Researchers have made a groundbreaking discovery in the field of brain blood clot clearance with the development of a new tool and technique utilizing vortex ultrasound. The revolutionary approach uses ultrasonic waves in the form of a “tornado” to effectively break down clots in the brain. In early stage tests, the method proved to be faster in eliminating clots in a simulated model of cerebral venous sinus thrombosis (CVST) compared to existing techniques.
Cerebral venous sinus thrombosis (CVST) is a pathological condition in which blood clots form in the cerebral venous sinuses, leading to strokes in young individuals. According to European research, the incidence of CVST ranges from 2 to 13 cases per million per year. In the United States, the incidence of CVST has been growing. Early diagnosis and anticoagulant therapy have been shown to minimize the morbidity and mortality associated with CVST. The breakdown of the blood-brain barrier and drop in cerebral perfusion pressure caused by CVST can result in cerebral edema, local ischemia, and intracerebral hemorrhage. Despite treatments, the death rate for CVST patients remains at 10%, with 10% of patients receiving poor long-term prognosis. CVST patients are typically younger, including pregnant women and young mothers, and have seen a statistically significant rise during the COVID-19 outbreak as a result of the SARS-CoV-2 disease and some vaccinations.
Vortex ultrasound, also known as acoustic orbital angular momentum, is a unique form of acoustic wave that is characterized by its helical wavefront that rotates as it travels through space. This innovative technology has been utilized in the development of various acoustofluidic techniques for contact-free and biocompatible manipulation of fluids and particles. In the new tool aimed at combating CVST, a single transducer has been designed to produce the vortex effect and is compact enough to be integrated into a catheter for delivery to the site of the blood clot through the circulatory system.

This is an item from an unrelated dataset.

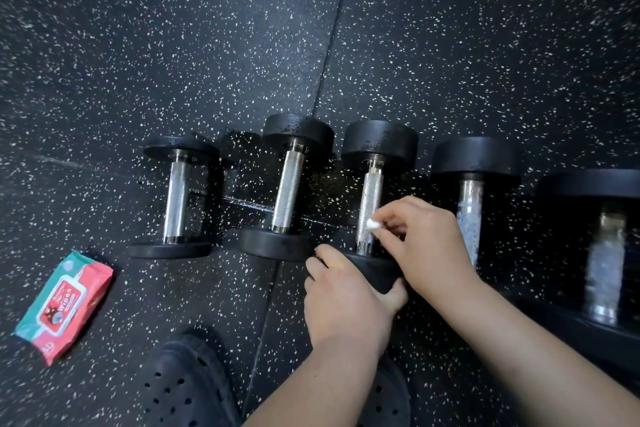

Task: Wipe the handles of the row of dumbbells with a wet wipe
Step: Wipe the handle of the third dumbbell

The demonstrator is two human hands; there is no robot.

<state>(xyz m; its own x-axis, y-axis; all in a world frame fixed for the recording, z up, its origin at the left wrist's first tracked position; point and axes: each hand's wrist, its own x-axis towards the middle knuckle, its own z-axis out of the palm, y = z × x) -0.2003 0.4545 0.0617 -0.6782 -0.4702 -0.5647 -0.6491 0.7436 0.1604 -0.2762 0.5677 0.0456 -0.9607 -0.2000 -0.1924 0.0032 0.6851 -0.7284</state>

In an effort to reduce the effects of CVST, researchers have employed vortex ultrasound technology to develop a new tool. This acoustic wave has a helical wavefront which rotates as it travels through space, allowing for a single, small transducer to be created. The transducer is small enough to be inserted into a catheter, which can then be used in the circulatory system. With this tool, many acoustofluidic technologies have been developed and implemented, which can manipulate fluids and particles in a biocompatible and contact-free manner. These results suggest that this approach could be effective in treating CVST. Any catheterization or surgical intervention carries the potential for harm, such as damaging the blood vessel. To evaluate the safety of this procedure, the researchers conducted experiments on animal blood vein samples using vortex ultrasound. There was found to be no damage to the blood vessel walls, nor to the red blood cells and therefore, suggest that this approach could be effective in treating CVST.
“Based on available data, pharmaceutical interventions to dissolve CVST blood clots take at least 15 hours, and average around 29 hours,” Shi says. “During in vitro testing, we were able to dissolve an acute blood clot in well under half an hour.” stated Chengzhi Shi, co-corresponding author of the work and an assistant professor of mechanical engineering at Georgia Tech. “Existing techniques rely in large part on interventions that dissolve the blood clot. But this is a time-consuming process. Our approach has the potential to address these clots more quickly, reducing risk for patients,”
The team is now working to verify the viability of this technique for CVST treatment through tests with an animal model, with the ultimate goal of pursuing clinical trials. Should the ultrasound prove to be a successful clinical application, it will likely be cost-comparable to other interventions used to treat CVST.